Paetongtarn Shinawatra, 22, signed an agreement last month to buy the three-story house at the King's Park Hill development for 45 million Hong Kong dollars (US $5.81 million), according to land registry records obtained by The Associated Press on Wednesday.
The daughter began negotiating the deal for the property on a wooded hill on the Kowloon peninsula in early November before her father and mother, Pojaman Shinawatra, divorced, said Henry Ng, the real estate agent who handled the transaction.
Ng said he never met the buyer, who signed the agreement Nov. 24, and only dealt with her representatives. The entire transaction, which usually takes two to three months, has yet to be finalized but the house is considered bought, he said.
The agent said the 3,313 square foot (307 square meter) home was bought at a bargain price that was 20.8 percent lower than the previous transaction in the estate. He said since the deal, the price has already risen by 11 percent to about HK$50 million.
Since Thaksin was ousted from power in a 2006 military coup, he has been living in exile mostly in London, Hong Kong and Dubai. He also made one five-month return to Thailand early this year. Hong Kong has been one of the former telecom tycoon's most popular perches for observing the political scene in Thailand, just a three-hour flight away.
Forbes Asia magazine put Thaksin's estimated net worth at US $400 million in July after Thai authorities froze more than US $2 billion of his family's assets pending the outcome of corruption cases against him.
He was sentenced in absentia by a Thai court in October to two years in prison for violating a conflict of interest law while he was prime minister. He had his British visa revoked last month while he was traveling.
Meanwhile Thailand's opposition Democrat Party continued to insist Tuesday that it has enough support in Parliament to name its leader, Abhisit Vejjajiva, as the country's fifth prime minister in little over two years.
Next week's expected vote comes after a court banned the elected ruling party last week. The verdict followed months of turmoil, including last month's weeklong takeover of the capital's two airports by demonstrators who oppose Thaksin's continued influence in Thai politics.

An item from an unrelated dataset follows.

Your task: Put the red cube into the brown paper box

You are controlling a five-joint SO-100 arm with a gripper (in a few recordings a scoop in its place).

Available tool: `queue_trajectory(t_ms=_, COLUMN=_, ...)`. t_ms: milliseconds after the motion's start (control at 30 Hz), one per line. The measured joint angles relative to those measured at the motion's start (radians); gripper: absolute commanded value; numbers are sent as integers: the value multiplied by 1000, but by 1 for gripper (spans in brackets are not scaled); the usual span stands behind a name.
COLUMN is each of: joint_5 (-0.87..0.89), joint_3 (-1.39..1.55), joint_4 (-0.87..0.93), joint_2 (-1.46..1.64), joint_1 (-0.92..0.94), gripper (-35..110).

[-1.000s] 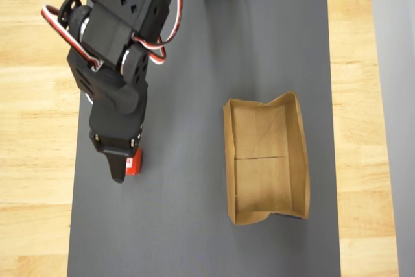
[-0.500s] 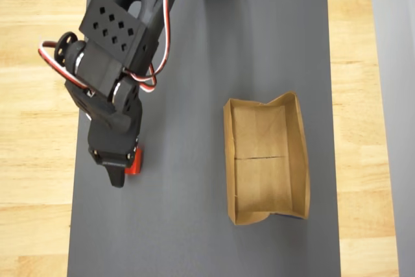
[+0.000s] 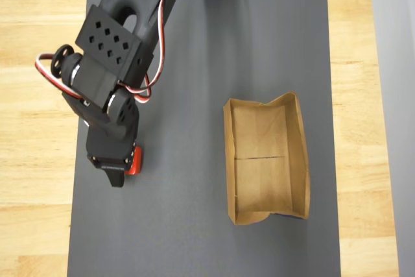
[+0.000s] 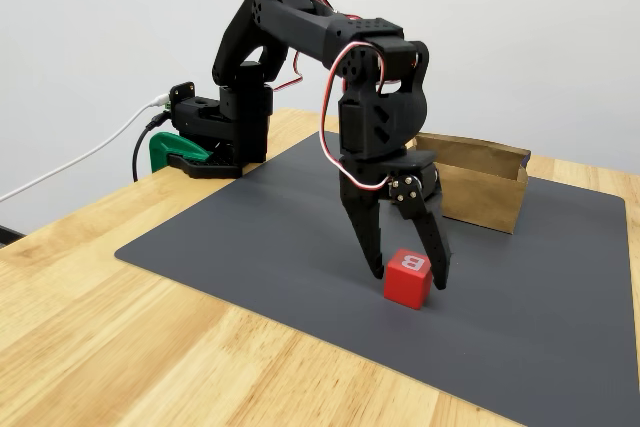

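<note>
The red cube (image 4: 407, 279) rests on the dark grey mat with its white letter B facing up. My black gripper (image 4: 407, 273) reaches down over it, open, one finger at each side of the cube and about a cube's width apart. Whether the pads touch the cube I cannot tell. In the overhead view the gripper (image 3: 124, 168) covers most of the red cube (image 3: 134, 160), which pokes out at its right side. The brown paper box (image 3: 266, 163) lies empty on the mat's right half, well away from the cube. In the fixed view the box (image 4: 480, 187) stands behind the arm.
The dark grey mat (image 3: 188, 225) covers most of the wooden table (image 3: 32, 160). The arm's base (image 4: 215, 132) is clamped at the mat's far edge, with a white cable running off to the left.
The arm's wrist and upper links have swung a little to the left in the overhead view. The fingers stay at the cube, which has barely shifted.
</note>
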Motion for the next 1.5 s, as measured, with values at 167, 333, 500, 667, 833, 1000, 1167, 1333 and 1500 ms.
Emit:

The Democrats face off against the Phuea Thai Party—the second reincarnation of Thaksin's original party. After Thaksin was ousted in a 2006 military coup and his Thai Rak Thai party banned, his supporters formed the People's Power Party, which won elections last December to restore democracy.
However, the Constitutional Court last week ruled that the PPP committed fraud in the election, and forced its leader, Prime Minister Somchai Wongsawat, out of office.
There is still much time before the vote for loyalties to shift among the country's notoriously fickle politicians, who are often enticed with offers of cash and Cabinet positions.
But other forms of pressure were also being brought to bear.
An unexploded M-26 grenade was found about 50 yards (meters) from the house of Boonjong Wongtrairat, a lawmaker from the northeastern province of Nakhon Ratchasima who switched his support from Phuea Thai to the Democrats.
"There were also two coffins found outside the house and a note that he has no political ideology," said police Lt-Col Panpichit Sihupond. Boonjong was not at home at the time.
Thaksin supporters also held rowdy but small and nonviolent demonstrations outside of the homes of the other defecting politicians in Khon Kaen province, also in the northeast.
While several of the ruling party's lawmakers were banned from politics, most others retained their seats in Parliament and migrated immediately to the new Phuea Thai Party, established in anticipation of the court's action, so they could try to form a new government.
However, members of four factions that had supported Somchai's government defected to the Democrats.
Sanan Kajornprasart, acting deputy prime minister and a spokesman for the defectors, pledged support for Abhisit and said the Democrats' coalition commands the loyalty of at least 240 lawmakers.
Supporters of the Phuea Thai have said the army pressured lawmakers to switch sides.
The Democrats earlier claimed they had the support of 260 lawmakers —166 of its own members and the rest defectors — which would give them a majority in the 480-seat House of Representatives.